Explanation: For the purposes of this section,

(i) “Computer Contaminant” shall have the meaning assigned to it in section 43

(ii) “traffic data” means any data identifying or purporting to identify any person, computer system or computer network or location to or from which the communication is or may be transmitted and includes communications origin, destination, route, time, date, size, duration or type of underlying service or any other information.

The two sections extend the powers of interception and decryption in Section 69 to power to block access and power to demand “traffic data” from any person who is in possession of the relevant information. Refusal or non cooperation is a cognizable offence.

These three sections therefore provide what can be described as “brutal” powers to certain agencies.

It is not necessary that the designated agency under these sections should be the “Police”. However, it is perhaps inevitable that Police will either be directly designated as the “Designated agency” under this section or will be the authority that will advise action under this section to any other agency otherwise designated. (As is presently the case with CERT-In in respect of blocking of websites with obsecene content)

Has any IT industry representative thought about the possible misuse of these sections and what would be the consequences thereof?

To repeat my earlier comment, in the current scenario of threats prevailing in India, perhaps it is difficult not to accept such draconian laws as necessary. However, it is the responsibility of all of us to ensure that safeguards that are expected to be in place to prevent abuse of the powers under these three sections are adequate to ensure that the draconian powers are properly reigned and any abuse is adequately punished.

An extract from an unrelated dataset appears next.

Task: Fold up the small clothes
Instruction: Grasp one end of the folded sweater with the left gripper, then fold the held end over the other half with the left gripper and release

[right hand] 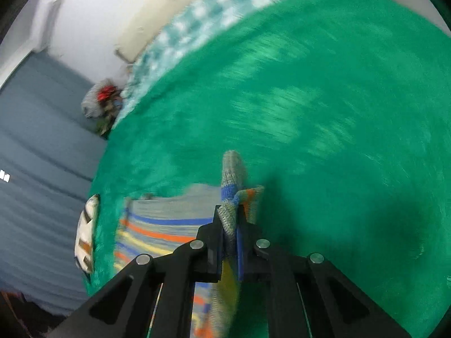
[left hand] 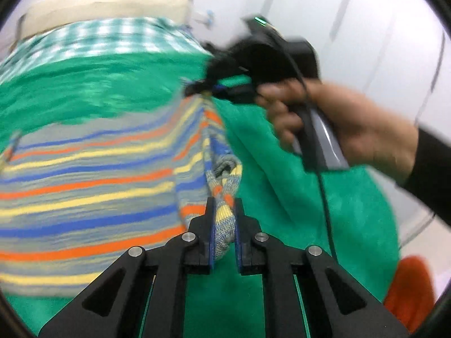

In particular, I consider it absolutely necessary that any agency which is given powers under these three sections should be answerable to a monitoring body which should have the powers to receive complaints from the public, conduct its own investigation even against Police officers involved and also prosecute them as necessary. There should be no immunity given to such officials against being held accountable for breaches of propriety and law.

Such an agency should be like the “Human Rights Commission” and should be an independent body devoted to the welfare of the netizens. It can be a new set up of a “Netizen Rights Commission” with the necessary powers. It should not simply be a judicial body with people who may not understand the technical issues involved. It must have representation of private persons of eminence who understand the technology issues and the human right violations that may arise therefrom.

If there are legal hurdles to create such a commission, then it is suggested that a “Netizen’s Rights Advisory Board” is created in every State which should receive complaints, investigate, and give its recommendations. The recommendations may be taken up for implementation by the Human Rights Commission or the Courts to provide justice to the aggrieved.

In case appropriate safeguards and a monitoring mechanism is not immediately set up, there is a grave danger lurking ahead for IT companies and its executives who may become pawns in the hands of law enforcement officers who know where the law pinches and is able to tickle the sensitive spots in the IT industry.